:: WORK TO COMPLETE ::
Report, as a bare number, how many lines in the data contain "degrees".

===============

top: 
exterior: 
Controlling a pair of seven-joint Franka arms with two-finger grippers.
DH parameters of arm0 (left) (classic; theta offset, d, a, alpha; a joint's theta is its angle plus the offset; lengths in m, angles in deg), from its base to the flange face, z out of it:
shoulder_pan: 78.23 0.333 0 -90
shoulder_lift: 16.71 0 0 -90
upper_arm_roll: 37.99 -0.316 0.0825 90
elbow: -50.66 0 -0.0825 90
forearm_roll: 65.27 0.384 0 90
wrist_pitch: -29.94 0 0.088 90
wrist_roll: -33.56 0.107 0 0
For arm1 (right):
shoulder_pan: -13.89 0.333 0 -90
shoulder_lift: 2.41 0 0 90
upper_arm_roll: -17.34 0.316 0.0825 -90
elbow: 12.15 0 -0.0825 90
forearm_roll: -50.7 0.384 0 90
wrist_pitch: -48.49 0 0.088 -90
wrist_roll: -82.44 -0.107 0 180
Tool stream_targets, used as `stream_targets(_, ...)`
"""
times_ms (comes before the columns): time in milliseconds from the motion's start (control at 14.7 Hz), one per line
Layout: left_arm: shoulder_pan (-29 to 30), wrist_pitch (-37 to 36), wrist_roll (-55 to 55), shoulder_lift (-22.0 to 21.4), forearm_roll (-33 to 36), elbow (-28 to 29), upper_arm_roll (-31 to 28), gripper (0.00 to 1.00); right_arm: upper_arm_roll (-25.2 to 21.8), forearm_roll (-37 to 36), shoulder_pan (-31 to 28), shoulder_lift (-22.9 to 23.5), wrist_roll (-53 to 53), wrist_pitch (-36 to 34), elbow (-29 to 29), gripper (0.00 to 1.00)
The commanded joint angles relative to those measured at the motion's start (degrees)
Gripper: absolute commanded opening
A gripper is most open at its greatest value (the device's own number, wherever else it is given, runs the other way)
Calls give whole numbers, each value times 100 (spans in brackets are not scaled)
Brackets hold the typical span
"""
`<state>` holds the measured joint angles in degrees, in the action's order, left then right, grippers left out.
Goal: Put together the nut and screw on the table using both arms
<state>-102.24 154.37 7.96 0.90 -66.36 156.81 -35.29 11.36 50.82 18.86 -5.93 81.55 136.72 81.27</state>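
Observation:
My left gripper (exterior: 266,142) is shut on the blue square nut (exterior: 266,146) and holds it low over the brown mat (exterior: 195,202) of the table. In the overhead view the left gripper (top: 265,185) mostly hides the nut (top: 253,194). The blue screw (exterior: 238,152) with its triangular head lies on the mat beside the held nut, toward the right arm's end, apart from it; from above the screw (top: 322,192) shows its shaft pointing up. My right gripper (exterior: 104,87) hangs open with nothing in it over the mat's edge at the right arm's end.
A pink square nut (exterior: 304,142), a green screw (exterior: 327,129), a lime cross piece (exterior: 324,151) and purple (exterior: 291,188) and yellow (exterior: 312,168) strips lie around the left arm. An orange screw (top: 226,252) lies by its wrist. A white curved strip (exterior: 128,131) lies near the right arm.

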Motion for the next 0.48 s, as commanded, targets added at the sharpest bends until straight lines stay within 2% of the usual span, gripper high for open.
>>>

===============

:: ANSWER BOX ::
2